The Freedom to Segment – Digital Marketing Magazine
 

Editorial Articles

The Freedom to Segment

Richard Kellett, SAS UK
Richard Kellett, SAS UK
Key Industries:
All Industries
Key Sectors:
Analytics
26.08.2011


Richard Kellett, director of marketing, SAS UK, explains how analytics can liberate customer segmentation from predefined demographics for deeper customer insight


Marketers routinely segment customers to target campaigns and promotions effectively. Ensuring the right offer is in front of the right customer at the right time not only increases campaign success rates, but also improves brand loyalty and customer retention. Nothing annoys a previously satisfied customer more than being spammed with irrelevant promotions.

The trap most marketers often fall into when it comes to customer segmentation is locking customers into predefined groups based on demographics such as age, sex and occupation. This approach ignores customer behaviour and purchasing patterns and does not take into consideration the right strategy for the type of organisation and its products and services.

Large companies with complex, ever-growing sets of customer data naturally find it challenging to create a single customer view that takes all of this into account. Smart marketers are first looking at past purchasing behaviours to discover customer segment groups using business analytics. Capturing every website interaction, transforming those interactions into knowledge and integrating them with other channel views is allowing marketers to sort customers into groups accurately based on real information, not just common characteristics. This approach allows organisations to more effectively understand, segment and, ultimately, market to customer groups.
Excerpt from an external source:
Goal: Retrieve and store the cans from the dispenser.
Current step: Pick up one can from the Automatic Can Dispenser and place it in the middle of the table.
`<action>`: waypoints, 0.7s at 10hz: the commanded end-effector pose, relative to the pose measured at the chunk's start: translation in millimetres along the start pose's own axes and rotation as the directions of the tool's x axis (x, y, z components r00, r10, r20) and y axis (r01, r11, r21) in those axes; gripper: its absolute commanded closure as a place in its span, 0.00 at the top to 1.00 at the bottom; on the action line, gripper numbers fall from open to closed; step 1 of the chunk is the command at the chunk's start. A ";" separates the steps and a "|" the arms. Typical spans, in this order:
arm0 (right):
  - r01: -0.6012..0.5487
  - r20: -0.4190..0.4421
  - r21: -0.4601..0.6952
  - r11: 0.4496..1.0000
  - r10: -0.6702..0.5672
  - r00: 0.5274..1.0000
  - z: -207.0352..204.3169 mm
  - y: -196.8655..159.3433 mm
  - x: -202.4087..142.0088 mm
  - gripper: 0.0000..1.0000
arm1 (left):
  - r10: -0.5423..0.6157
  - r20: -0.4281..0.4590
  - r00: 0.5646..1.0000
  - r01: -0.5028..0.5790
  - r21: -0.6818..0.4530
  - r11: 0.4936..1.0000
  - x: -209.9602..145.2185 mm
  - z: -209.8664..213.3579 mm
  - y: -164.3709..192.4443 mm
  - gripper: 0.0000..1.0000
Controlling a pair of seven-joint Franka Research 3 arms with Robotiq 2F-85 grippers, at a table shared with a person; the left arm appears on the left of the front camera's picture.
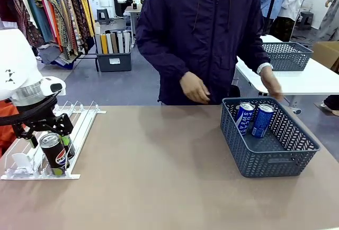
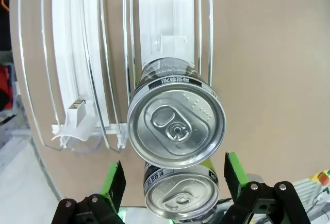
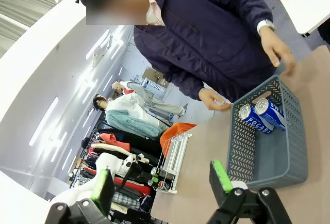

One industry that is already benefitting from this approach is travel. Online travel is an already oversaturated market compounded by the current sentiment of austerity which threatens to sideline travel as an unnecessary luxury. Travel providers need to find innovative ways to maximise revenue share, and better targeted campaigns are a key part of this.

Travel giant Expedia is using analytics to segment customer groups based entirely on past purchasing behaviours. One surprising find was the large number of travellers who turned out to be business travellers. This group’s frequency of travel and the days and time they travelled better matched the established ‘business traveller group’, but demographic information had bracketed them elsewhere. Further analysis showed this new customer segment to be much more sensitive than leisure travellers to seeing a full range of options specific to their time needs. Expedia was able to use this information to create display and marketing specifically tailored to appeal to its newly discovered customer profile.

The UK’s biggest privately owned holiday company, Haven Holidays, also uses analytics for deeper customer insight. To help define what type of holidaymaker went on to buy a holiday home, the company created an analytical model covering a holidaymaker's propensity to buy based on individual behaviours. This model is used to score every customer, informing its marketing team on which holidaymakers to target, proving very successful.

Analytics provides a clearer view of the millions of customers who come to a web site every day. Personalised, behaviourally-triggered service is critical, particularly in online travel, as providers can pass great deals on to customers much faster and more easily. There is always more value to be gleaned from proprietary data – information on spending habits, preferences and unaddressed needs. An organisation’s data and the knowledge it holds provides a competitive weapon. It’s time more marketers unleashed it.